After locating "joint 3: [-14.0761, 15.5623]", return its line and all lines that follow through the end of the listing below, exactly; leave out pictures.

* Information shown
|---|
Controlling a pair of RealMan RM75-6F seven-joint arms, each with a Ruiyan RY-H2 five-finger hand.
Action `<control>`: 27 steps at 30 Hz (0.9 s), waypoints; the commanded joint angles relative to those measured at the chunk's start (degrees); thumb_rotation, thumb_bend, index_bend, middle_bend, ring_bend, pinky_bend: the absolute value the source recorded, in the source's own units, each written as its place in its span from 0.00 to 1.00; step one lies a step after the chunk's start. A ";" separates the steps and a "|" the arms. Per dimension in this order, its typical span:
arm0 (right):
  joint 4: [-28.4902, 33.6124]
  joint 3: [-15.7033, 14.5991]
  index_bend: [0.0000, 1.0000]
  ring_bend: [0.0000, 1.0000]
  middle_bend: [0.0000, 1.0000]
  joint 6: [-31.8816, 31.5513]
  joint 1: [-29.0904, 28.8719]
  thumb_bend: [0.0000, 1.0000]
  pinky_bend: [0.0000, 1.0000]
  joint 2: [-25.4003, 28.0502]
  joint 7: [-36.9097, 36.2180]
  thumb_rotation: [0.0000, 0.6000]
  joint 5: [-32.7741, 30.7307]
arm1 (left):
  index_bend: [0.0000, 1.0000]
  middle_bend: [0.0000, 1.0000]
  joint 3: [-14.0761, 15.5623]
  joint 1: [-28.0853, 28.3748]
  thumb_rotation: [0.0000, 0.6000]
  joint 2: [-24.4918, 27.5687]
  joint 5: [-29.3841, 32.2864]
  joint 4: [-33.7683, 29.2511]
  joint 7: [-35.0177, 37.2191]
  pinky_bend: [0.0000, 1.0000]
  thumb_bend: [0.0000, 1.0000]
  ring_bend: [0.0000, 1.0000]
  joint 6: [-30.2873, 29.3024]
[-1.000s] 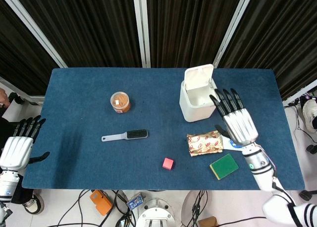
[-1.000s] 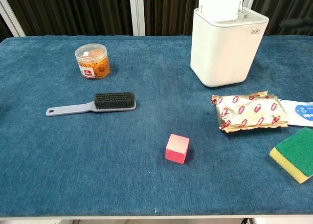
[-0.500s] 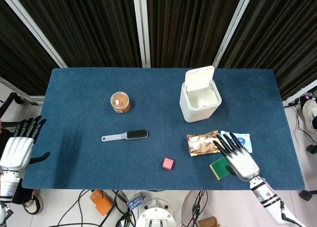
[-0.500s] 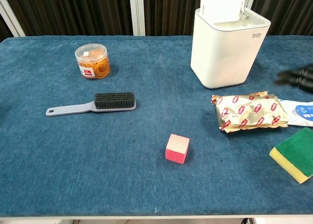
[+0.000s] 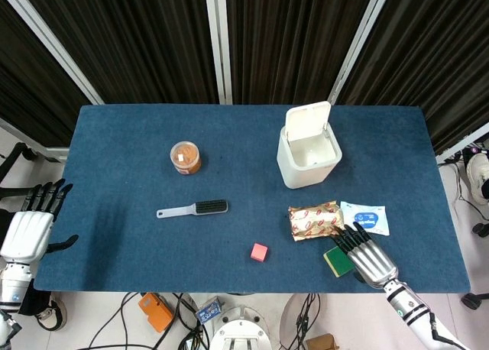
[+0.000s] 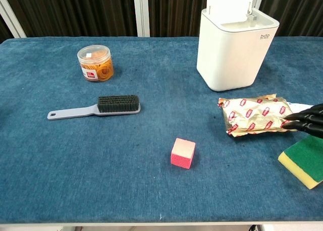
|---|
* Task result
  joint 3: [-14.0761, 15.5623]
  joint 1: [-28.0853, 28.3748]
  thumb_rotation: [0.0000, 0.6000]
  joint 2: [-24.4918, 27.5687]
  joint 5: [-29.3841, 32.2864]
  joint 4: [-33.7683, 29.2511]
  joint 7: [-35.0177, 37.2191]
  pinky_bend: [0.0000, 1.0000]
  thumb_bend: [0.0000, 1.0000]
  ring_bend: [0.0000, 1.0000]
  joint 6: [-30.2873, 29.3024]
[-1.000s] 
[-1.000s] 
[-0.500s] 
[-0.500s] 
[+0.000s] 
[+0.000s] 

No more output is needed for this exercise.